Серый передал товарищу недопитую бутылку пива, взял Костю за воротник куртки, притянул парня к себе и свободной рукой влепил пощечину. Удар был чудовищной силы — голова интеллигента едва не соскочила с тонкой шеи. Второй удар пришелся в живот, чуть ниже солнечного сплетения. Несчастный парень уронил папку и со свистящим звуком, выходящим изо рта, стал оседать.
Били молча. Серый, словно разминающийся перед тренировкой футболист, не спеша нанес несколько неслабых ударов ногой в грудь и живот. Его приятель отметился тычком в голову. Все это время Костя не предпринимал ни малейших попыток дать отпор, только свернулся в клубок и прикрылся руками.
Через пару минут, проверив, что жертва не отбросила копыта, туземцы вылили на нее остатки пива. Потом Серый начал расстегивать ширинку штанов.
— Ты еще насри на него, придурок! — смеясь, остановил его приятель. — Пошли, пока народ не сбежался.
Наградив избитого и униженного Константина Самохвалова еще парой пинков, они направились к насыпи у дороги. Серый приготовился голосовать, чтобы остановить такси.
Костя добрался до дома уже ближе к вечеру, когда солнце наполовину скрылось за пустырем. Пришел пешком, волоча куртку по земле. Папки с ним не было — наверно, в расстроенных чувствах забыл у реки, — лицо украшали царапины и отливающие всеми цветами радуги синяки.
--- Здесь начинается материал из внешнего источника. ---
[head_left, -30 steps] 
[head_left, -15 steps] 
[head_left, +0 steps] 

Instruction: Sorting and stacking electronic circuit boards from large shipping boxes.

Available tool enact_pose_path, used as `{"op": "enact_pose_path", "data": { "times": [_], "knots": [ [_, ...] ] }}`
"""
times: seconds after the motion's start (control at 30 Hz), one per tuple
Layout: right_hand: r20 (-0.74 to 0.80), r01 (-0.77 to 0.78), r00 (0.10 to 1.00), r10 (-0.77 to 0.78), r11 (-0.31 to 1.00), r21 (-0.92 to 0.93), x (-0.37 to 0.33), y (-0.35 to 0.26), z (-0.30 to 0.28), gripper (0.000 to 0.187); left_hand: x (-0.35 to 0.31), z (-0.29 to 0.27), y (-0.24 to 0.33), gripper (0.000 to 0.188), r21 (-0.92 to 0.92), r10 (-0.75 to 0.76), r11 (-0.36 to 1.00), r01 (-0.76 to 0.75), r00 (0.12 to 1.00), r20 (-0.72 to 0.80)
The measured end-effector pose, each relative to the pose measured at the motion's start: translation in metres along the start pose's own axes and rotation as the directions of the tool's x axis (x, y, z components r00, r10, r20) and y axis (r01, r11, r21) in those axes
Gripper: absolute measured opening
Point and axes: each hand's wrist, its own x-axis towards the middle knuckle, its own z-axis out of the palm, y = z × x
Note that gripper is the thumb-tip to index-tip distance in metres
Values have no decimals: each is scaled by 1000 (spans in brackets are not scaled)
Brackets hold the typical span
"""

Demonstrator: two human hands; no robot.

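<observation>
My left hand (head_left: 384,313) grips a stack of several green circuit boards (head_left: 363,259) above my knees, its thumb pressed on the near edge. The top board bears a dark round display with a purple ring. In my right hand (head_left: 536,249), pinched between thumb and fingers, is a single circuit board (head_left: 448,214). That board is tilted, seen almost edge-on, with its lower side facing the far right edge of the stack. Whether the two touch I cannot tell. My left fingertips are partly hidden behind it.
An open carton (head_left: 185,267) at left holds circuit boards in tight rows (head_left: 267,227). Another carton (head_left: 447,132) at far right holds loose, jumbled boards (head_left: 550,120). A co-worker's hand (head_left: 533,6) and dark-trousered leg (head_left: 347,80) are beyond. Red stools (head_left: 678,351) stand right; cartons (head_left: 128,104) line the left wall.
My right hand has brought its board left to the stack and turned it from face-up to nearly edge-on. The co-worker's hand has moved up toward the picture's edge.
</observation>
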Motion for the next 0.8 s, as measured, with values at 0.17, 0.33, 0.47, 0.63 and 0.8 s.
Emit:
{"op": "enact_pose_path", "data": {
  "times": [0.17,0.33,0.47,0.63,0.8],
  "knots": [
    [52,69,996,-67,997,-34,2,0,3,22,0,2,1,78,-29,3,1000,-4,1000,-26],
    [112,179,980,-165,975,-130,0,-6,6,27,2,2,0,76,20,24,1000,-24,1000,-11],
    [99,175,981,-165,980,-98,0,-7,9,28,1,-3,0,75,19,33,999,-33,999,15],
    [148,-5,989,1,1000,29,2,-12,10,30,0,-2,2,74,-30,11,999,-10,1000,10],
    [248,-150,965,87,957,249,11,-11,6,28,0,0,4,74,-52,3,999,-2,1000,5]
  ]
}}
Костя вполне уверенно держался на ногах, но было видно, что парень измотан и морально раздавлен.
Он просидел на берегу, в двух метрах от кромки воды, почти весь день, забыв о занятиях в институте и о запланированной встрече с преподавателем химии. Смотрел на зеркальную гладь еще чистой реки, бросал камешки и думал, думал, думал.
Бог весть о чем.
Его возвращение наблюдал из окна квартиры на третьем этаже человек в инвалидной коляске и в темных очках. Ему было много лет, он с трудом дышал, не очень хорошо видел и почти не разговаривал, поскольку совсем сгубил свои голосовые связки бесконечным курением. Если бы не суперсовременная инвалидная коляска, в оснащении которой не хватало только, пожалуй, спутниковой связи и реактивного двигателя для вертикального взлета, то старик к своим приличным годам выглядел бы совсем как развалины древнего святилища Аполлона.
Но когда он увидел в окно побитого Константина Самохвалова, что-то в нем сверкнуло. Старик преобразился. Дыхание стабилизировалось, на губах заиграла хищная улыбка, и даже цвет лица из бледно-коричневого стал превращаться во что-то более присущее живому организму.
— Подонки, — пробубнил старик, поднимая очки на лоб. — Сущие скоты, прости господи…
Когда Костя ушел из его поля зрения, старик вернул очки на место, откатился от окна к столу и взял из красивой и, судя по виду, дорогой коробочки сигару. Закуривать не торопился, мял сигару в руках, поглядывая на настенный календарь с изображением полуобнаженной брюнетки.
В последнее время любое происшествие в округе, даже весьма мрачное или трагическое, радовало старика, как праздник с клоунами может радовать ребенка. В бесконечной череде пыльных будней, когда вечер похож на утро, а день скоро будет неотличим от ночи, чьи-то радость или горе (лучше горе — так больше ярких эмоций) встряхивали и бодрили не хуже энергетического напитка с лошадиной дозой таурина, и в такие дни седовласый пассажир навороченной инвалидной коляски с турбодвигателем от «Мицубиси» доставал элитные кубинские сигары, наливал бокал «Хеннесси» и предавался разврату.
Впрочем, нельзя сказать, чтобы он радовался соседским неудачам и проблемам. Вовсе нет. Но в восприятии чужой беды он по духу был близок к журналистам: на всех закрытых семинарах и курсах для пишущей и вещающей братии неустанно повторяется, что лучшие дни для профессионального журналиста — это дни больших трагедий, ибо только в такое беспокойное и экстренное время у журналиста начинается серьезная работа, в которой он может показать, чему его научили. Все это, разумеется, не указывает на черствость и гнусную бессердечность журналюг — работа бойца спецназа, например, тоже заключается в том, чтобы бегать, бить и стрелять, но почему-то никому не приходит в голову называть его грязным садистом.